## Given material
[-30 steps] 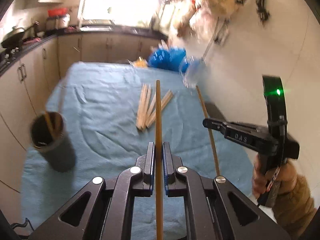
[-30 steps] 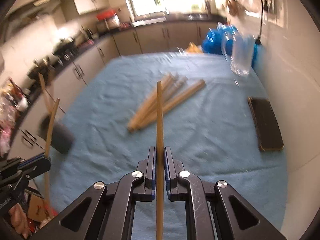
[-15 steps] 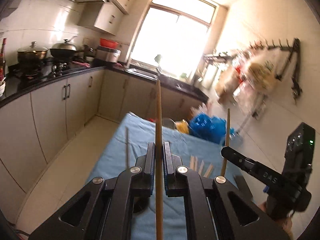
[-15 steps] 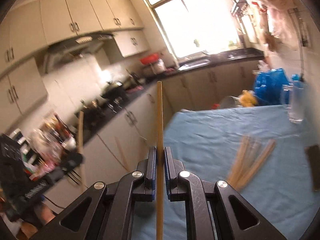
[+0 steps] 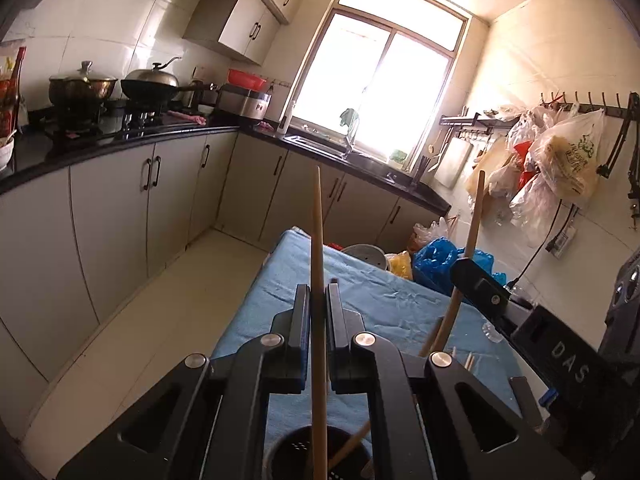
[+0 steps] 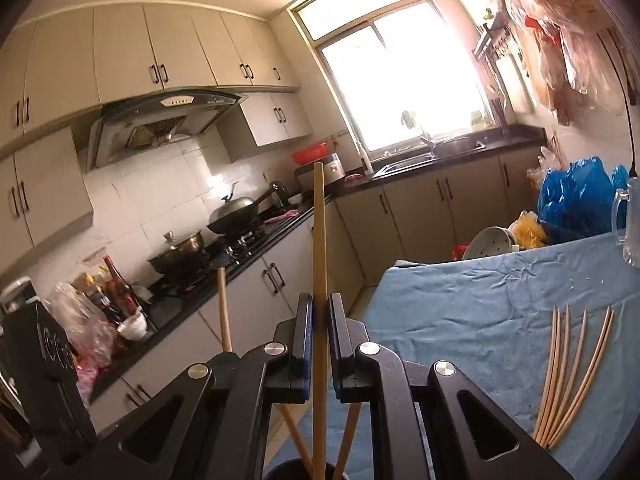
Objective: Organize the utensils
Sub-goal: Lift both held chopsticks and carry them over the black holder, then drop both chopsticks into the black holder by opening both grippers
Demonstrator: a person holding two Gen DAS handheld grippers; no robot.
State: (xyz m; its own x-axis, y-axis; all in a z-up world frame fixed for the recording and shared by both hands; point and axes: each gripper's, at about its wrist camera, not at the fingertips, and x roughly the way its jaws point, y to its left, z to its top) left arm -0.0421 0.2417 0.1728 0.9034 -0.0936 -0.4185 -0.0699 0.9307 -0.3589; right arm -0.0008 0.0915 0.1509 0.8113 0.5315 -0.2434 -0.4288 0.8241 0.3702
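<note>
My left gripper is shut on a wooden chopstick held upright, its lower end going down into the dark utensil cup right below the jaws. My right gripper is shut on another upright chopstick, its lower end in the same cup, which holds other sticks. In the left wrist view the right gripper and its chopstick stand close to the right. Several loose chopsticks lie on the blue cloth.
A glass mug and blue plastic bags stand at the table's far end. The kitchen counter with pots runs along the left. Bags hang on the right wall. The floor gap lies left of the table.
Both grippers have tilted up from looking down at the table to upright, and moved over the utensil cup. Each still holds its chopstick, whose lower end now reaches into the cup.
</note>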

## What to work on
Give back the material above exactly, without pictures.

## Completed exercise
[-30 steps] 
[-30 steps] 
[-15 steps] 
[-15 steps] 
[+0 steps] 
[+0 steps] 
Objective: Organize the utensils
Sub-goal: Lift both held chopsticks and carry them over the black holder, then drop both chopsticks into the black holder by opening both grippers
Demonstrator: a person holding two Gen DAS handheld grippers; no robot.
State: (xyz m; its own x-axis, y-axis; all in a z-up world frame fixed for the recording and shared by both hands; point and axes: each gripper's, at about its wrist camera, not at the fingertips, and x roughly the way its jaws point, y to its left, z to its top) left arm -0.0421 0.2417 0.1728 0.9034 -0.0936 -0.4185 -0.0699 0.9307 -0.3589; right arm -0.0008 0.0915 0.1509 0.8113 0.5315 -0.2434 -0.4288 0.8241 0.3702
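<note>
My left gripper is shut on a wooden chopstick held upright, its lower end going down into the dark utensil cup right below the jaws. My right gripper is shut on another upright chopstick, its lower end in the same cup, which holds other sticks. In the left wrist view the right gripper and its chopstick stand close to the right. Several loose chopsticks lie on the blue cloth.
A glass mug and blue plastic bags stand at the table's far end. The kitchen counter with pots runs along the left. Bags hang on the right wall. The floor gap lies left of the table.
Both grippers have tilted up from looking down at the table to upright, and moved over the utensil cup. Each still holds its chopstick, whose lower end now reaches into the cup.
</note>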

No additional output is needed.